The Ecuadorian authorities have never had control of Ecuador’s prisons, said Nunez, but the situation worsened after a series of decisions in 2014 and 2015 that included moving prisoners to penitentiaries farther away from their families – whose presence often lessen the risk of prison violence, experts have said – and restricting visiting hours.
A new criminal code expanded the list of punishable crimes in Ecuador, which in turn led to an increase in the number of people being incarcerated, Nunez also explained.
Further, authorities created what is known as the penitentiary intelligence unit, a special police intelligence unit, to investigate drug trafficking in urban centres using information from people behind bars. Nunez said this created a system of police exchanging favours with people behind bars for information, unwittingly empowering some groups and creating a culture of snitching.
“This broke the prisoner code that operated before,” said Nunez, adding that the government’s focus on cracking down on armed groups “allows it to not see what its role has been in the generation of this violence”.
Neither the national prison management system (SNAI) or the Human Rights Secretariat – the two bodies responsible for responding to the human rights and security situation in Ecuador’s prisons – responded to several requests for comment from Al Jazeera in time for publication.
Both the head of the armed forces and the director of SNAI, who had only occupied the position for 47 days, resigned on Sunday, just two days after the latest riots at in Litoral.
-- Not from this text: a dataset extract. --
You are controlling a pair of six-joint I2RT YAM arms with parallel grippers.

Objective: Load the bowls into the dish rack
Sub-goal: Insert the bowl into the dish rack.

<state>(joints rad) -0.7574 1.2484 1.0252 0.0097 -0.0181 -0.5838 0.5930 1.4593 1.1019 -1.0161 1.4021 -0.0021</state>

The previous director of SNAI, Fausto Cobo, took back up the position and told local media on Tuesday that officials still do not have control over the wings of the compound.
Meanwhile, this month, the Sovereignty, Integration and Integral Security Commission, a special committee of lawmakers in Ecuador’s National Assembly, presented an in-depth report on the country’s prisons that includes dozens of recommendations for improvements.
Ramiro Narvaez, president of the commission and a lawmaker with the Izquierda Democratica (Democratic Left) party, said the entire network suffers from “totally inadequate conditions”, including failing infrastructure such as non-functioning security scanners, cameras and mobile phone signal inhibitors.
Inmates do not have access to adequate healthcare within the facilities, Narvaez said, while entire prisons are under the control of armed groups and “warlords”, many of whom have the keys to the prisoner’s own cells. “If the prisoners don’t attack again, it’s because they don’t want to. They can do it whenever they want,” Narvaez told Al Jazeera.
“Those who run the prisons are the prisoners,” he said, adding that the group of lawmakers that collected information as part of the commission’s probe was not able to enter the wings of Litoral for security reasons.
The report offers 70 recommendations to improve the situation, but Narvaez highlighted the immediate need to restructure and strengthen the prison rehabilitation system and dismantle the armed groups who maintain control of the facilities.
“Entering with violence is not the solution. You can’t have a focus on militarisation and repression, you have to have a focus on rehabilitation, otherwise it won’t work,” said Narvaez.